The problem »
Beginning with the first line below, please repeat the material exactly, ending with the line that includes "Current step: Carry".
*-*-*
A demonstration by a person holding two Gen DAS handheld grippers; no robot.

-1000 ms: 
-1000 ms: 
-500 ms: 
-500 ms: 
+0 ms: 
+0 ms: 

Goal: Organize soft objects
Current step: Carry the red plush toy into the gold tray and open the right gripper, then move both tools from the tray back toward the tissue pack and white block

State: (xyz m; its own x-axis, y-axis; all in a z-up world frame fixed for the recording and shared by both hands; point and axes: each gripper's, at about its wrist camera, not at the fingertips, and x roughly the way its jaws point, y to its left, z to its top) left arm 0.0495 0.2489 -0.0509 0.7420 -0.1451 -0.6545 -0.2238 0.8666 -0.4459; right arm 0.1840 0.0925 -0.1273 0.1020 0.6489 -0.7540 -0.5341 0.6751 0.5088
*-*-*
Answer section »
A demonstration by a person holding two Gen DAS handheld grippers; no robot.

-1000 ms: 
-1000 ms: 
-500 ms: 
-500 ms: 
+0 ms: 
+0 ms: 

Goal: Organize soft objects
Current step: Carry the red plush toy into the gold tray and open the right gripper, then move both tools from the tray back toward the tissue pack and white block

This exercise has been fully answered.